### What is expected
An exact copy of the lines from the top of the data through the line with "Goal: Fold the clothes" is what you should give, with no pictures in it.

### Data below
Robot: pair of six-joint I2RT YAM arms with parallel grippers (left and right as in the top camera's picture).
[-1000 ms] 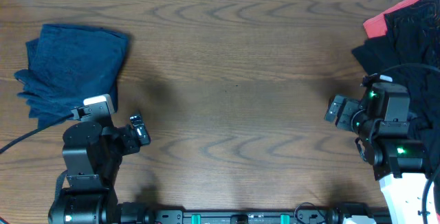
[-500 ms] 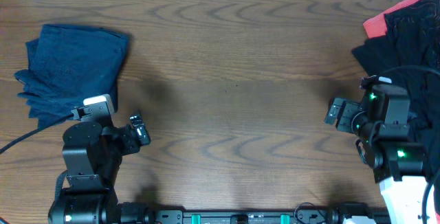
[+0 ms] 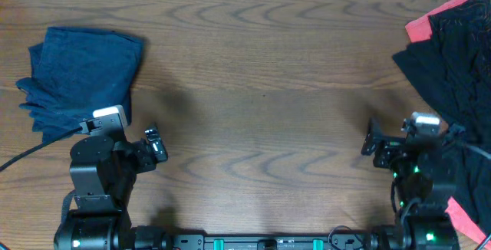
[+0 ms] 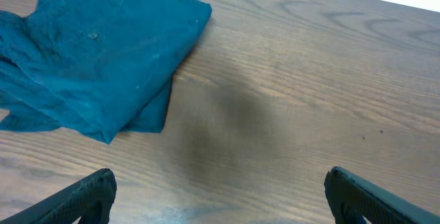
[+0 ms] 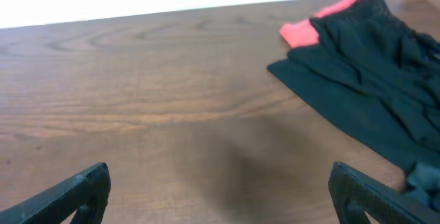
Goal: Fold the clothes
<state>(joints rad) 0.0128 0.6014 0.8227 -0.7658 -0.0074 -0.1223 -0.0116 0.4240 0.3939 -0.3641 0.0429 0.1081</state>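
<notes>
A folded pile of dark navy clothes (image 3: pixel 80 77) lies at the table's far left, and it shows in the left wrist view as a blue heap (image 4: pixel 96 52) up and to the left. My left gripper (image 3: pixel 156 146) hangs open just right of and nearer than that pile, with bare wood between its fingertips (image 4: pixel 96 186). Black clothes (image 3: pixel 453 66) are heaped at the far right over a coral-red piece (image 3: pixel 426 24). The right wrist view shows the same black heap (image 5: pixel 364 80) with a coral edge (image 5: pixel 309 28). My right gripper (image 3: pixel 374 141) is open, left of the black heap and holding nothing.
The wooden table (image 3: pixel 261 89) stretches bare between the two piles. A strip of coral-red cloth (image 3: pixel 464 219) shows at the near right corner beside the right arm's base. The table's far edge meets a white wall.
The right arm has pulled back toward the near edge, off the black heap it hung over. Its jaws stay open. The left arm has not moved.
</notes>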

### Worked solution
Robot: pair of six-joint I2RT YAM arms with parallel grippers (left and right as in the top camera's picture).
[-1000 ms] 
[-500 ms] 
[+0 ms] 
[+0 ms] 
[+0 ms] 
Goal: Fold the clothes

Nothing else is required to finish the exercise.